Given that it sounded like a warning, I turned back and as I stepped to the side, she jumped without warning or noticeable sound. She went about ten teet high and about 20 feet away and in air spun to keep facing me while also keeping scrub and cedars in the way such that it I had been a hunter I would not have a clear shot.

As I retreated into the distance she continued to stamp and trumpet.

It was cool!

PorterStarrByrd
10-12-2012, 06:39 PM
I've had deer walk right under a tree while I was up it, setting a blind. :)

Of course, that's the week before season opens, the morning it opens there are no deer visible for five hundred miles. :(

North American deer in somewhat populated areas (Not the high peaks of the Canadian Rockies for example...) are generally more wary of movements and sounds than scents. That said, commercial deer repellents would be the logical deterrent. Though you'd need a lot to cover the range of a decent rifle.

Jeff


You, sir, are evidently a deer hunter and not a good marketing target. Up here, I've heard the locals tell me they build tree blinds because deer can't see 'up'. There is so much mis-woodlore around.
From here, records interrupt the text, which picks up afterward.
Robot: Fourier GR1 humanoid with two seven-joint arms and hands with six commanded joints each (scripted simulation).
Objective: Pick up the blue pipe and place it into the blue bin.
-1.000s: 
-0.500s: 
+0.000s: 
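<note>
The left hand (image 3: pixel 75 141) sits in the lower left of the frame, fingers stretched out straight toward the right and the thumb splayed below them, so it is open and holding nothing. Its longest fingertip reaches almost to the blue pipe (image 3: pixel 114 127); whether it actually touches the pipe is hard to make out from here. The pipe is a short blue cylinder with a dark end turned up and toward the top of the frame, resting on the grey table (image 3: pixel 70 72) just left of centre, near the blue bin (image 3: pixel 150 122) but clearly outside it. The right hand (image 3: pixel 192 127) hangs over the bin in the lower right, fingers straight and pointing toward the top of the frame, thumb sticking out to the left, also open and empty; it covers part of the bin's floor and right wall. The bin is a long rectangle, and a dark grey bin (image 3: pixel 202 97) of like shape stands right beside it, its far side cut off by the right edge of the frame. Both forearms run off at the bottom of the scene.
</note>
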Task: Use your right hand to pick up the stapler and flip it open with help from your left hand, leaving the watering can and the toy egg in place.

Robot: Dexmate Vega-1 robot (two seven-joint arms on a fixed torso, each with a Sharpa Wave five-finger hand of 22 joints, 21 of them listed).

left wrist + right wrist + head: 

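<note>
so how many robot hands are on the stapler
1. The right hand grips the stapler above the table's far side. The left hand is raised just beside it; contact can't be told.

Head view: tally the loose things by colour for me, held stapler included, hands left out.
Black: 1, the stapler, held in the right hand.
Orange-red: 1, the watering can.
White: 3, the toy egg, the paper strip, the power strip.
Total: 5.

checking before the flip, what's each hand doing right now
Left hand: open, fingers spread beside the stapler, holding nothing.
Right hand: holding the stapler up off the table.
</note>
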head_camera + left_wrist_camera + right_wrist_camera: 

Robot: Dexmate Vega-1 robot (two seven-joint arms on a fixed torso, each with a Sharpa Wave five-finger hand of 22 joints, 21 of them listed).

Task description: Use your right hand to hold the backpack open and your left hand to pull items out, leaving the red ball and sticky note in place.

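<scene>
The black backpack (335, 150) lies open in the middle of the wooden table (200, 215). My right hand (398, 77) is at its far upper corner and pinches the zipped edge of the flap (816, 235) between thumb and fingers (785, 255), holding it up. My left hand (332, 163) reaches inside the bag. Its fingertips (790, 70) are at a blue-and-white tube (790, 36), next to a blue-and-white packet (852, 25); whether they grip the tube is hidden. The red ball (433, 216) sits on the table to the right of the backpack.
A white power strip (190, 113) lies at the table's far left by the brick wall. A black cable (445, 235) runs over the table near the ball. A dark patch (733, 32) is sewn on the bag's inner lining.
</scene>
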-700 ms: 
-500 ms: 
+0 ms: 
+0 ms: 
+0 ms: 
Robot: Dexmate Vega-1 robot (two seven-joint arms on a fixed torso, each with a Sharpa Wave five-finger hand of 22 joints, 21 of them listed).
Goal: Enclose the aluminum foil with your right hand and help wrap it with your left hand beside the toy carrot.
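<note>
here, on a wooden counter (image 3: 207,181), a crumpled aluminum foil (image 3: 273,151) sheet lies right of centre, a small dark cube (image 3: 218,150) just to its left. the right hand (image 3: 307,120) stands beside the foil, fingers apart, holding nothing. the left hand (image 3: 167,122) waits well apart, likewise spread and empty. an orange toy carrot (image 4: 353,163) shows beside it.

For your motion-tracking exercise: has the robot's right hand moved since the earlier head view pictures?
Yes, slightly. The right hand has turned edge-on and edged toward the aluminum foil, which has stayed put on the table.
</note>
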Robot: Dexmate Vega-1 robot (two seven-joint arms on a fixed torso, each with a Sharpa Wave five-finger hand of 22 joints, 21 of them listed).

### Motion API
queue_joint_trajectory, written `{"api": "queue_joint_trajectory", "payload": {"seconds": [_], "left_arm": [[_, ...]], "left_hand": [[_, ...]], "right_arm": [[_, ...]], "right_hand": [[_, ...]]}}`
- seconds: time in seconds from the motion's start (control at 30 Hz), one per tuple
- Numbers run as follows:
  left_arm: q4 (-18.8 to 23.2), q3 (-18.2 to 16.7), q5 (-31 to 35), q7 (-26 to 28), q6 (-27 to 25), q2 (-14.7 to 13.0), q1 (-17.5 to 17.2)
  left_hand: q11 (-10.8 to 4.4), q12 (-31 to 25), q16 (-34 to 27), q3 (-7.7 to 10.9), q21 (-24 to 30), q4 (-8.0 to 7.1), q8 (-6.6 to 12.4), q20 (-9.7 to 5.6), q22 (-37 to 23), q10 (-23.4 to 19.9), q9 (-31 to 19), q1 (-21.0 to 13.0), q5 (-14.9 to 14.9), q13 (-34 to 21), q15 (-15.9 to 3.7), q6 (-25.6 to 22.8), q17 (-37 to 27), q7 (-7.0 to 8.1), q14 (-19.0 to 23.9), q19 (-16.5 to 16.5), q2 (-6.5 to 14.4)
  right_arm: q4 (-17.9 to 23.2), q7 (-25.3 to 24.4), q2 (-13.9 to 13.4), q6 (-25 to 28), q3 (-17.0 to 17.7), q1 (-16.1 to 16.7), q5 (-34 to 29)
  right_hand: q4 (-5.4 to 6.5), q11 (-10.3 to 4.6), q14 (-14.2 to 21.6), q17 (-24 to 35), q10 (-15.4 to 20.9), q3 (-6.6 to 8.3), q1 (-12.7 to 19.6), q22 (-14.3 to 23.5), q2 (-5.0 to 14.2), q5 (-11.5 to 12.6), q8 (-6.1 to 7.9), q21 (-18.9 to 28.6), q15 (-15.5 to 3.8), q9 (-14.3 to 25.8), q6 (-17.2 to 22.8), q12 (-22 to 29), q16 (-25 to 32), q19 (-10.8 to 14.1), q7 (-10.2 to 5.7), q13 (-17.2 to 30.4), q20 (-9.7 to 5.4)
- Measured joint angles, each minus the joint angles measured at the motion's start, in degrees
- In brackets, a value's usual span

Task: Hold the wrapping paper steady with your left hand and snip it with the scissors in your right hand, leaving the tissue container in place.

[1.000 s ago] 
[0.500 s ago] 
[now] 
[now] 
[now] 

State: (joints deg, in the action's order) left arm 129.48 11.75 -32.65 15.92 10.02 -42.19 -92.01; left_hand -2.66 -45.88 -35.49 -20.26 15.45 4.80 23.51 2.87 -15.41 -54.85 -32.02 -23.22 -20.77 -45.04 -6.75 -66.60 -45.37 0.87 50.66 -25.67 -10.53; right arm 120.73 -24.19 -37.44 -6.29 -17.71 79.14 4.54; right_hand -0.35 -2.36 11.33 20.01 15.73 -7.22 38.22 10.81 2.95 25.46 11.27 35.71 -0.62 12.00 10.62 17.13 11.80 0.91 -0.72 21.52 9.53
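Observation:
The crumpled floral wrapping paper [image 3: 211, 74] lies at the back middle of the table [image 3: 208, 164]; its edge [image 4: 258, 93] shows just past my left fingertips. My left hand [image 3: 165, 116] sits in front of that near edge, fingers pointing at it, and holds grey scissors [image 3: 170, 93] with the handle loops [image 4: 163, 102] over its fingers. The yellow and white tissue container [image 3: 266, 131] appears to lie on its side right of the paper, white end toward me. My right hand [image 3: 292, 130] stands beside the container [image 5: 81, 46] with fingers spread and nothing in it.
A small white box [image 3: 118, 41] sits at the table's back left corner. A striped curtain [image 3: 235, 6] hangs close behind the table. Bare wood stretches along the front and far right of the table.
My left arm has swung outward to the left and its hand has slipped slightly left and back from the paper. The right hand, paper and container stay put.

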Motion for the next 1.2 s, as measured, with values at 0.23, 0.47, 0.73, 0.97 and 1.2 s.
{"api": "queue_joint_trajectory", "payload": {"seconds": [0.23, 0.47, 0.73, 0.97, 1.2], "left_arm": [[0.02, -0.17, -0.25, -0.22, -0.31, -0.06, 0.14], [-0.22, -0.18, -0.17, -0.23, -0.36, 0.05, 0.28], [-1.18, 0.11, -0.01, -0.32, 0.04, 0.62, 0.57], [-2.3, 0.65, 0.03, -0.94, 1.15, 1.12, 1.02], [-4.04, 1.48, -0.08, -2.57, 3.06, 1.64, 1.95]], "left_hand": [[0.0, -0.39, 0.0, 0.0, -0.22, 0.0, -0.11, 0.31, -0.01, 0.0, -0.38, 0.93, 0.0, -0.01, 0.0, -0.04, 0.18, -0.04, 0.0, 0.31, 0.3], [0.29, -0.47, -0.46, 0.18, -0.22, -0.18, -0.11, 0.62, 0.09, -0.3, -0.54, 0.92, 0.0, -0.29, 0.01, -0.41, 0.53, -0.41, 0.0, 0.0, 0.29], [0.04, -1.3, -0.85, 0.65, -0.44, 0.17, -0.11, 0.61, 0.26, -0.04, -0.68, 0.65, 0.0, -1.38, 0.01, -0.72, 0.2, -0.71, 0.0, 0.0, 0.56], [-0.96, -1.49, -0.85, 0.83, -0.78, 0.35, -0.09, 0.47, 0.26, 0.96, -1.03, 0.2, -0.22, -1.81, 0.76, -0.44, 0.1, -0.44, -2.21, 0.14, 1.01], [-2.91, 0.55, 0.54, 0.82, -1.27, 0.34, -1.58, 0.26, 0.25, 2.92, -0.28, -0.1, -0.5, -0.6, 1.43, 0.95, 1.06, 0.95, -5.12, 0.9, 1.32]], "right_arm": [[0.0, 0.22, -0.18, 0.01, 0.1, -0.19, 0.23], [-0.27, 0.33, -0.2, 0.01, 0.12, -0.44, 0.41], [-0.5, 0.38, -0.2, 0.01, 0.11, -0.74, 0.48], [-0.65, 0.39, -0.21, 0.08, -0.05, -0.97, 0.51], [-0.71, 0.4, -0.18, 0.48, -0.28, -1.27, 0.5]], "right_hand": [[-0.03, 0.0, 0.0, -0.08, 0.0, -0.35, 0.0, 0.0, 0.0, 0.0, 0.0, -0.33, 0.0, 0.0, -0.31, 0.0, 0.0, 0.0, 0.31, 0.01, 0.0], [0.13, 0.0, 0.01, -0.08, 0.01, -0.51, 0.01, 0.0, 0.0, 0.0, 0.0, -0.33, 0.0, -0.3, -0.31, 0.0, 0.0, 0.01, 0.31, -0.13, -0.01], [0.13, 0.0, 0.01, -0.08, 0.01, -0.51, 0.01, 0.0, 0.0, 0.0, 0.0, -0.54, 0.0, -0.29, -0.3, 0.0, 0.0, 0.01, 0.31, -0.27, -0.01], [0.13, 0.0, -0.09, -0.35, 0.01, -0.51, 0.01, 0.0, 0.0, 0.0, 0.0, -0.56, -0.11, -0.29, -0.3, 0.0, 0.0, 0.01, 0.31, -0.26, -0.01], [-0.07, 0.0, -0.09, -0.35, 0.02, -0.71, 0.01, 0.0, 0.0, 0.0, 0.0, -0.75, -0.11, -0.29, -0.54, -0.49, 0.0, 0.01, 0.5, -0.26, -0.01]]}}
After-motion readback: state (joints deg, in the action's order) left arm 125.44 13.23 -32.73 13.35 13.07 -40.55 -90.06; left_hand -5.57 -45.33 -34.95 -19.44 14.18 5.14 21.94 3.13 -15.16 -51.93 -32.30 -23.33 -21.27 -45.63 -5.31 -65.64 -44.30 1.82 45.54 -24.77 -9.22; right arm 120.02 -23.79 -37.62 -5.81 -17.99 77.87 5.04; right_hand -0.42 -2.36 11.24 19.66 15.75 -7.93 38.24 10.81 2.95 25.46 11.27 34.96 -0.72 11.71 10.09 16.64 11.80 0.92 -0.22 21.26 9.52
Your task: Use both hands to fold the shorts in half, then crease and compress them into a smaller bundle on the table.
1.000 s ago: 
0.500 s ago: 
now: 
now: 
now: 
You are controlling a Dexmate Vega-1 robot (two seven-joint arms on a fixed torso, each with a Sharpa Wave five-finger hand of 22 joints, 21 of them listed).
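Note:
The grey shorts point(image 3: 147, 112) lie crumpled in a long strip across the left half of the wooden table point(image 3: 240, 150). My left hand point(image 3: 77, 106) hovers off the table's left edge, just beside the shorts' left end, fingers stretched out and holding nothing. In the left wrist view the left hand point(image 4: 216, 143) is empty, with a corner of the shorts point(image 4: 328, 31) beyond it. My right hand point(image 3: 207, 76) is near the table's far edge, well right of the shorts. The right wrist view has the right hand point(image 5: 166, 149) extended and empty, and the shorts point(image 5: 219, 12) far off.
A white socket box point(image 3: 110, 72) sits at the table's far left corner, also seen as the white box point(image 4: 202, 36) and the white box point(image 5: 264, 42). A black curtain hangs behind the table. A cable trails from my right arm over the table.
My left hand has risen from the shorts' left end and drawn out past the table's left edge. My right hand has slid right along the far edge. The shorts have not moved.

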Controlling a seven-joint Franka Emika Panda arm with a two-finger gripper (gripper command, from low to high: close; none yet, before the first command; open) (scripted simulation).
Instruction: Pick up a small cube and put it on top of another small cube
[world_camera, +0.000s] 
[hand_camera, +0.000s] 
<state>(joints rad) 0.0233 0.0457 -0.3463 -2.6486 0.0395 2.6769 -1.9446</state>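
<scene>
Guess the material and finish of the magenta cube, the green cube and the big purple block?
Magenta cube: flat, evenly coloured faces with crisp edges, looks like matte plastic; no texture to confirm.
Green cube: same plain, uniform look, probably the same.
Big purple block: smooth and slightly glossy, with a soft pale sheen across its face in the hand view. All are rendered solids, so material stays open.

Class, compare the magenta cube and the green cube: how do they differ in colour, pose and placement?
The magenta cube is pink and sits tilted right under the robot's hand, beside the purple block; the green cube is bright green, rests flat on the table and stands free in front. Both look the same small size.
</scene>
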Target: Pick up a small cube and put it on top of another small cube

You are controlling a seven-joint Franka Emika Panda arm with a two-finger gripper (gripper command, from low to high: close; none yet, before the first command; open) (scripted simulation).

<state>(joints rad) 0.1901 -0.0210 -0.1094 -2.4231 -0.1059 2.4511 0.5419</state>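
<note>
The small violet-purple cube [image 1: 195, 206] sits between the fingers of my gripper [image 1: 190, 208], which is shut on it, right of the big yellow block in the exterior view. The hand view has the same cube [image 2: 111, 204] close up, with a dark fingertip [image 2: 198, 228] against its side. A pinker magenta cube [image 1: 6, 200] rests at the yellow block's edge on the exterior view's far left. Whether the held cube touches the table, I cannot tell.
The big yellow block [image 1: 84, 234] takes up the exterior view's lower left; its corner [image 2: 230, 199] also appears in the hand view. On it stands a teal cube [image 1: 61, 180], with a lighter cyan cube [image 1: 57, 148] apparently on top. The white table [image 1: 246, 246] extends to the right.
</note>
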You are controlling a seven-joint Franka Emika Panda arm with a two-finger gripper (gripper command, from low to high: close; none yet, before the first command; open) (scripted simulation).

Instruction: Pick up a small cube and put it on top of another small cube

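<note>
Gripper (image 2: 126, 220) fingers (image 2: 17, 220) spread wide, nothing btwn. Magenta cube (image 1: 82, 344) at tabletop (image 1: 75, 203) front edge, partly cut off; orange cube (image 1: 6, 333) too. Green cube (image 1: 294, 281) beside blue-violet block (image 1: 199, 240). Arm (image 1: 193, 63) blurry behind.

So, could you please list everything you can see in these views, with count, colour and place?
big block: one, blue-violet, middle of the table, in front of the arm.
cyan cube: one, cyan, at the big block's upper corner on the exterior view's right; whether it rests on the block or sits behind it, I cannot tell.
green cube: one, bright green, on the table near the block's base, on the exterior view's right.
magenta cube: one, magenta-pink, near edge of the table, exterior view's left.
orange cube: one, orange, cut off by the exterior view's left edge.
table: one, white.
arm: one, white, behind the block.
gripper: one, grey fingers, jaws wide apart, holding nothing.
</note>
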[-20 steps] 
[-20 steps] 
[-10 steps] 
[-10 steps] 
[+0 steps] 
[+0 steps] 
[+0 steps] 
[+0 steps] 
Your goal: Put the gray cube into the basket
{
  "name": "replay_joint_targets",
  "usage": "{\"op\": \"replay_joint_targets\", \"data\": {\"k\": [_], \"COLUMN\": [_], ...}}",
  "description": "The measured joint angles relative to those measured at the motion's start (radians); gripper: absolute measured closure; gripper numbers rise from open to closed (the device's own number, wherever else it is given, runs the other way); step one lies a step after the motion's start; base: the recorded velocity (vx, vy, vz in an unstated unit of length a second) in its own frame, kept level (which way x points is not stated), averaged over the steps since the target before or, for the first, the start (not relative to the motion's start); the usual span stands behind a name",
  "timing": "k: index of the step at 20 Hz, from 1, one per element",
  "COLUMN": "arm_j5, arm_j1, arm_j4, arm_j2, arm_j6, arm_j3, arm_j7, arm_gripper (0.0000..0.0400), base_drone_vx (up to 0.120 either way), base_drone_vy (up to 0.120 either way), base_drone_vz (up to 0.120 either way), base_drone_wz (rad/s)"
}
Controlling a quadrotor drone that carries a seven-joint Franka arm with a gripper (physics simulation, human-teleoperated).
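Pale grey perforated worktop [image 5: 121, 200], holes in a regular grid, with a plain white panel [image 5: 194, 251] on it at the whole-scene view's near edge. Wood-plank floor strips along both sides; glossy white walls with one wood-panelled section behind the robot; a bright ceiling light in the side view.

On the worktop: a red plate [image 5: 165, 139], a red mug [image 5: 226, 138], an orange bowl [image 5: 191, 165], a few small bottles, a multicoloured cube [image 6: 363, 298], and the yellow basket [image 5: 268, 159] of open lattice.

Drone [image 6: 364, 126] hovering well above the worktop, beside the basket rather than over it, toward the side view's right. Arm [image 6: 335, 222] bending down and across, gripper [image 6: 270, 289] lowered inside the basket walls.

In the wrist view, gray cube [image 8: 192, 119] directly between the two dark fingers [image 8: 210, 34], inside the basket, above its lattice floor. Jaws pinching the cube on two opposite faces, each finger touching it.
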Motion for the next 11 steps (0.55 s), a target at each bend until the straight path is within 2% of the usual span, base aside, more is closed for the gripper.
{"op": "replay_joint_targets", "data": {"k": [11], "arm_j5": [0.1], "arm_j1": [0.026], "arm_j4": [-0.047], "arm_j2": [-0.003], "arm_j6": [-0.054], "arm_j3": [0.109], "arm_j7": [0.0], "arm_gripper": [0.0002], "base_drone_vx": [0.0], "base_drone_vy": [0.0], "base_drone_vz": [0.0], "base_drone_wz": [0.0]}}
Even some of it here :)

I hunt deer by waiting for wet days and moving though the woods quietly until I stumble upon one and I get over the surprise quickly enough to shoot. (well' that's a simple way to explain my more complex strategy) Treestands are nice, read that 'more comfortable', and useful if the hunter has scouted the area and knows where to put one.

For the most part the locals up here feed the deer carrots for a couple of weeks and wait for them to come to breakfast on opening day (or maybe a day or two before that). Me, I don't like orange venison. (and I've got a stray ethic or two)

and ..
about the only way to sabotage a tree stand is with fire, which has some nasty side effects.